While it seems obvious that the industry needs to gather together and learn to breach ourselves like we are the hackers, the problem is that the incentive is to congratulate ourselves on defeating an attack, and therefore we aren’t as relentless as our opponents.

The Eclipse foundation effort, the W3C effort on the Web of Things, and several other initiatives are all worth the time of the IoT community to get involved. Getting the incentives right is the next big problem. 

While it is late in job reviews to do this, I would like to suggest that the chief security or information officer be allowed to add objectives to participate in the security dialogue wherever it is appropriate for your organization.

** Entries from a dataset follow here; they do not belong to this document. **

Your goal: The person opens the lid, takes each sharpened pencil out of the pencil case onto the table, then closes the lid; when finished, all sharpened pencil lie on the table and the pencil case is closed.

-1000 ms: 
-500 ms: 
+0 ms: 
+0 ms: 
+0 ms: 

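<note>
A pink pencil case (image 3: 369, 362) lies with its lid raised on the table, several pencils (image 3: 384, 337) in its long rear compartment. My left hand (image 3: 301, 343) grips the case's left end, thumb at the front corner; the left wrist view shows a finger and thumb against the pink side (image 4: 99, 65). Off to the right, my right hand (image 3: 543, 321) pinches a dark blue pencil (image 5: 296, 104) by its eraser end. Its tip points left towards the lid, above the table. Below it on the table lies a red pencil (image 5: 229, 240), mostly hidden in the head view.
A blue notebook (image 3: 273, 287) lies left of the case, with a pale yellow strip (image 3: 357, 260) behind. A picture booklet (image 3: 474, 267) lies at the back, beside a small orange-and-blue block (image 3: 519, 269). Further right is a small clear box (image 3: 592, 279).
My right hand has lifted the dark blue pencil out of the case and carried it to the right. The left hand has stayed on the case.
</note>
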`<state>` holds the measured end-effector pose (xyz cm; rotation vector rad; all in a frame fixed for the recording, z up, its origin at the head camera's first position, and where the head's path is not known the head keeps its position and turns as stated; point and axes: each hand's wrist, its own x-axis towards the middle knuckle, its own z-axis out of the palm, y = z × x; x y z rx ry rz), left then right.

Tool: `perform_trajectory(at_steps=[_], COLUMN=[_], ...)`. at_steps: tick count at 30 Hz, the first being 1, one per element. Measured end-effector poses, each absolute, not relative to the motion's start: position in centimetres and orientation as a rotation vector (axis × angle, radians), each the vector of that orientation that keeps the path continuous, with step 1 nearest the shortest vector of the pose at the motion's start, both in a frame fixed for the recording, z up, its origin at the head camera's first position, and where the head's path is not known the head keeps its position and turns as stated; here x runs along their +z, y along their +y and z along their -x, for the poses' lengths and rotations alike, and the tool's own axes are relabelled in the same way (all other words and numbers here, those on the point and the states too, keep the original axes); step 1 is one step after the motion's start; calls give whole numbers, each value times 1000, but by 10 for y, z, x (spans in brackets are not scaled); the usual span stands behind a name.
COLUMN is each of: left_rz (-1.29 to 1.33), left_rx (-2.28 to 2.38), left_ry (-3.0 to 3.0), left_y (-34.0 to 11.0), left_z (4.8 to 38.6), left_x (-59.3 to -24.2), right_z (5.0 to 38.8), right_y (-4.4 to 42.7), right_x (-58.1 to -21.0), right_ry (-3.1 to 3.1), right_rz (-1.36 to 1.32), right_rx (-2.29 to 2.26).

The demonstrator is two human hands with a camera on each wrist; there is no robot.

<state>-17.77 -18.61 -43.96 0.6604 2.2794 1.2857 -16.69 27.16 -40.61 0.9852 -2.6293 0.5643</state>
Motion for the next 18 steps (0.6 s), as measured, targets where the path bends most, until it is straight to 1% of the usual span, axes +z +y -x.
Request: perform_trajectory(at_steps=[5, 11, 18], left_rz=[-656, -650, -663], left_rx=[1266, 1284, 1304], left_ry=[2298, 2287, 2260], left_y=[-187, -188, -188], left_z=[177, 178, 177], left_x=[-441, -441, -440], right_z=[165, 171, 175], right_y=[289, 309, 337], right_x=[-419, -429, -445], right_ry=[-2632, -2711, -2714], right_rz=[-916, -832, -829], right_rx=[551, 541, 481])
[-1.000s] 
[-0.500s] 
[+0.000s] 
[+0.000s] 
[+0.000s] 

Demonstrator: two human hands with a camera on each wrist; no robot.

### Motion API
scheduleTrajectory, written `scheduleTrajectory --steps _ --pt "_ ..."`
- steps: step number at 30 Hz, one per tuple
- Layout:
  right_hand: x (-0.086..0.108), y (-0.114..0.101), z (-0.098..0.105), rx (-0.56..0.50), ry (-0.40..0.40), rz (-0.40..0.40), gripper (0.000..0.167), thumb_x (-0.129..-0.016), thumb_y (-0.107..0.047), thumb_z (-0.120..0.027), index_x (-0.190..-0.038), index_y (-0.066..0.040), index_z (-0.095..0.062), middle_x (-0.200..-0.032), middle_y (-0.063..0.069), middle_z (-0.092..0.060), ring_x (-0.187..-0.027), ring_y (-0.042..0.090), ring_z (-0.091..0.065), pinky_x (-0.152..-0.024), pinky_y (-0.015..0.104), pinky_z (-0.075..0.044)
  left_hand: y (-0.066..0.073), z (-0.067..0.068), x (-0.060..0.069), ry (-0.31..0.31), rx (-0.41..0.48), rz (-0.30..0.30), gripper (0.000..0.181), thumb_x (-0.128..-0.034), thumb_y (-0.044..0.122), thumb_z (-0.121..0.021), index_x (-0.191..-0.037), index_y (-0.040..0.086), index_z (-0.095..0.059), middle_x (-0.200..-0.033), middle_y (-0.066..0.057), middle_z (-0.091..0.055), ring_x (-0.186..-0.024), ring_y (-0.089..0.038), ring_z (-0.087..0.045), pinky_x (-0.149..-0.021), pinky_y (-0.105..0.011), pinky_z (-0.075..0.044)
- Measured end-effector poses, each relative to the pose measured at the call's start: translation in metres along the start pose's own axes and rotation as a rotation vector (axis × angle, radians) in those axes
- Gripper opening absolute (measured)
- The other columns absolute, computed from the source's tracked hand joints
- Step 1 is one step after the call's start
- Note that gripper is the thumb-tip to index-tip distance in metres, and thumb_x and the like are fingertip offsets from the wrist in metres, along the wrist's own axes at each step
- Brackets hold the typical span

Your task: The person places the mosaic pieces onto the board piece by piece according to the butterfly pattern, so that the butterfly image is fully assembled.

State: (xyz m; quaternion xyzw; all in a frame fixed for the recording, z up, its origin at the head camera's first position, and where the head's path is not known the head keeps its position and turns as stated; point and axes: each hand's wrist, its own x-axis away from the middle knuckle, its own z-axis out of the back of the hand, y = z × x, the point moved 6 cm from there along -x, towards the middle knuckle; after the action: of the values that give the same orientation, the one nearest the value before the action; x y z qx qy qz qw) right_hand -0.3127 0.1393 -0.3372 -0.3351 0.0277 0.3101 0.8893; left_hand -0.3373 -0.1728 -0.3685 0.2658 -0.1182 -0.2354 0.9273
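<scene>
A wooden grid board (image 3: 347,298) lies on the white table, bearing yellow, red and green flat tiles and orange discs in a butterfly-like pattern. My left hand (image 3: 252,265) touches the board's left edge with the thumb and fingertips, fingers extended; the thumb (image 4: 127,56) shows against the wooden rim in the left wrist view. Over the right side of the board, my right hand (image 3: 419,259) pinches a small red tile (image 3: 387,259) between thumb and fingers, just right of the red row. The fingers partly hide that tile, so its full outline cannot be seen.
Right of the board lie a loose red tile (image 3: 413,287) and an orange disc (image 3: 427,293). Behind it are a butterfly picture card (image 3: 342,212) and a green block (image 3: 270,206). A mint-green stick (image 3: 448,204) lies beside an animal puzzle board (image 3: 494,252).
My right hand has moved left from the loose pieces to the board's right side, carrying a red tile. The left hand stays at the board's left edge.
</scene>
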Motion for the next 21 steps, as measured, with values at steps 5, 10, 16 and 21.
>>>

The frameworks are going to help developers get to market more rapidly with a stable, replicable solution. One thing that I constantly harp about on the value of open source is the reduction of cost on quality assurance that comes from using a common framework.

Another strategy that makes sense to me is to rely on the web to be the framework, and for the W3C WOT aims “to accelerate the adoption of web technologies as a basis for enabling services for the combination of the Internet of Things with rich descriptions of things and the context in which they are used.”

When combined with the security expertise of OWASP, the web has a legitimate role in managing devices that allow developers to stay focused. Additionally, I think we are all trained to see our browser as the configuration user interface thanks to Wi-Fi.

At the end of the day, no one can stop you from going it alone, but my sincere hope is that you join some part of the community.